__What the task asks__. Copy out the data from the line containing "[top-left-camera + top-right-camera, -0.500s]" to its last line, exactly. No pictures.

Source material Start Marker

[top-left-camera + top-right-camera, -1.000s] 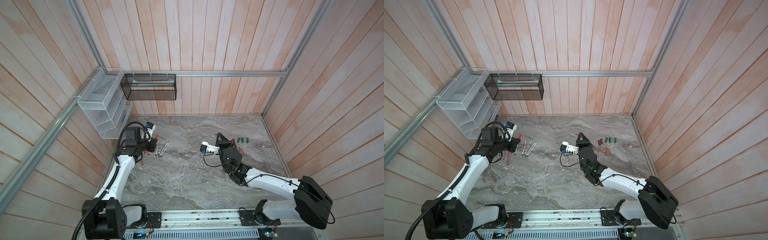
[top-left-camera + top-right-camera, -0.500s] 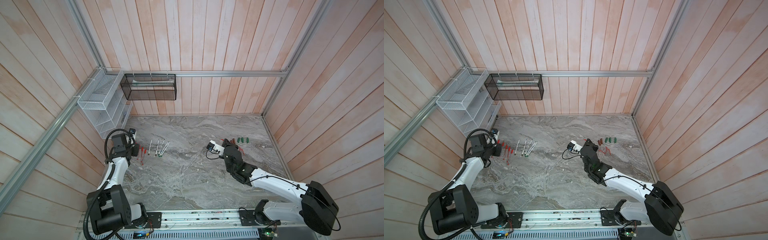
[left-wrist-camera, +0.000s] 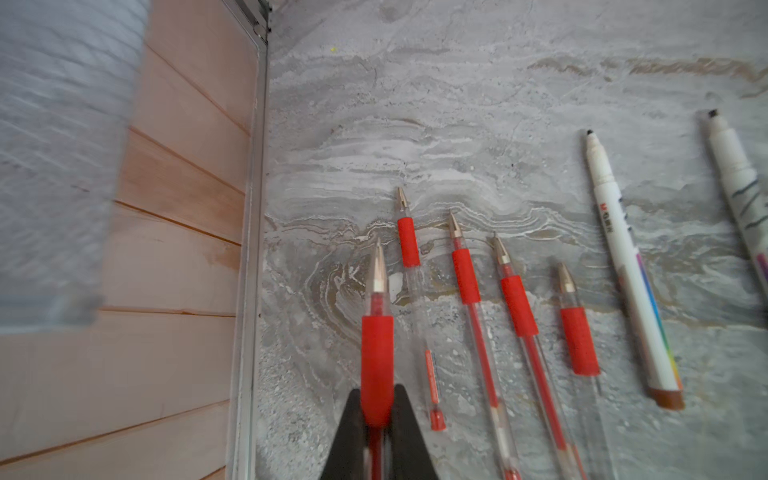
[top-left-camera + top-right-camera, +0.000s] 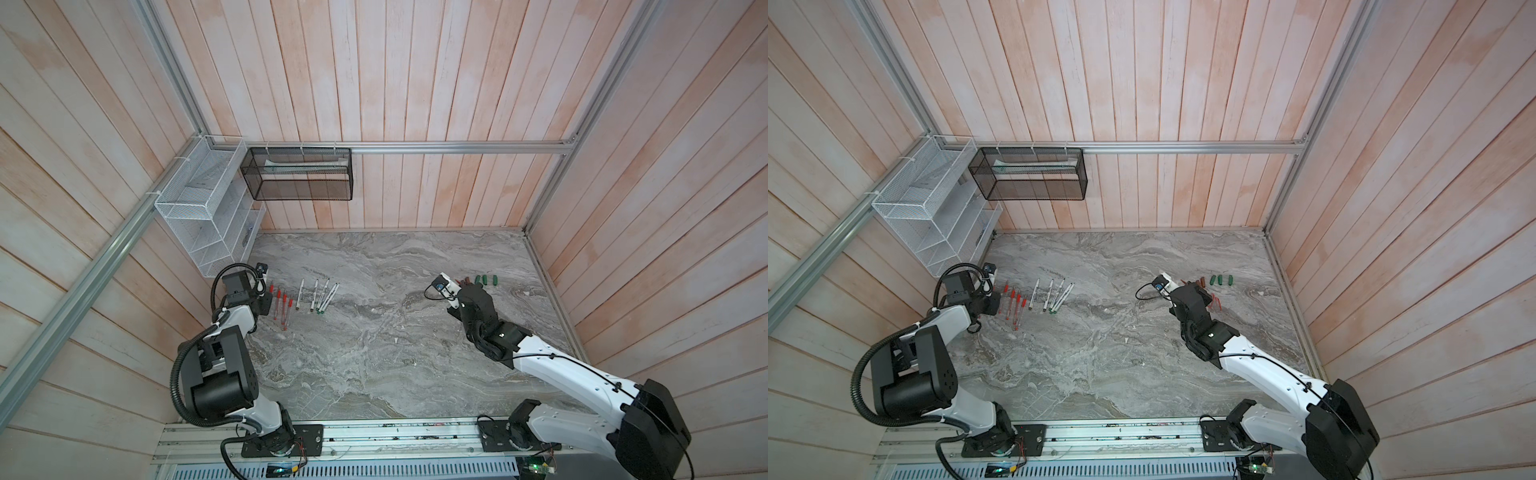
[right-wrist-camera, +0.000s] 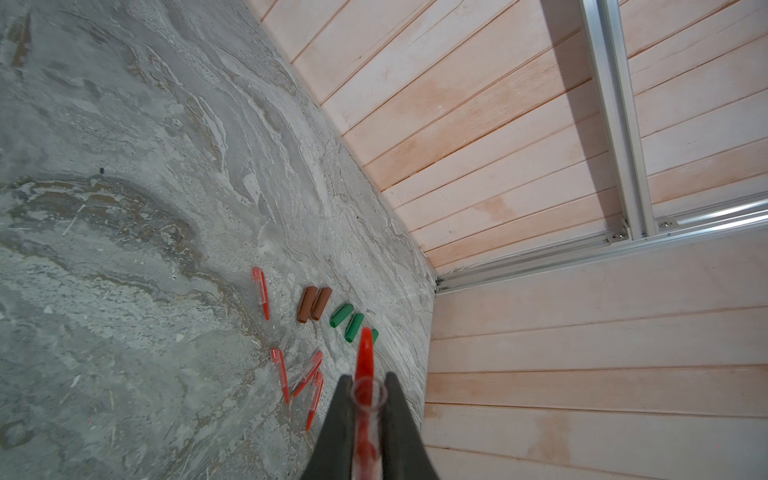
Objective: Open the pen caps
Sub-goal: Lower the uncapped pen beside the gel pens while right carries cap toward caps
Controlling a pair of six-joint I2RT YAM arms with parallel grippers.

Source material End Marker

__Exercise solution__.
[top-left-camera + top-right-camera, -0.500s] 
[left-wrist-camera, +0.000s] 
[top-left-camera + top-right-camera, +0.000s] 
[right-wrist-camera, +0.000s] 
Objective: Open the pen caps
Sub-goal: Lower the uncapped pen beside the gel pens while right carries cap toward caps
Controlling a pair of six-joint I2RT YAM arms with parallel grippers.

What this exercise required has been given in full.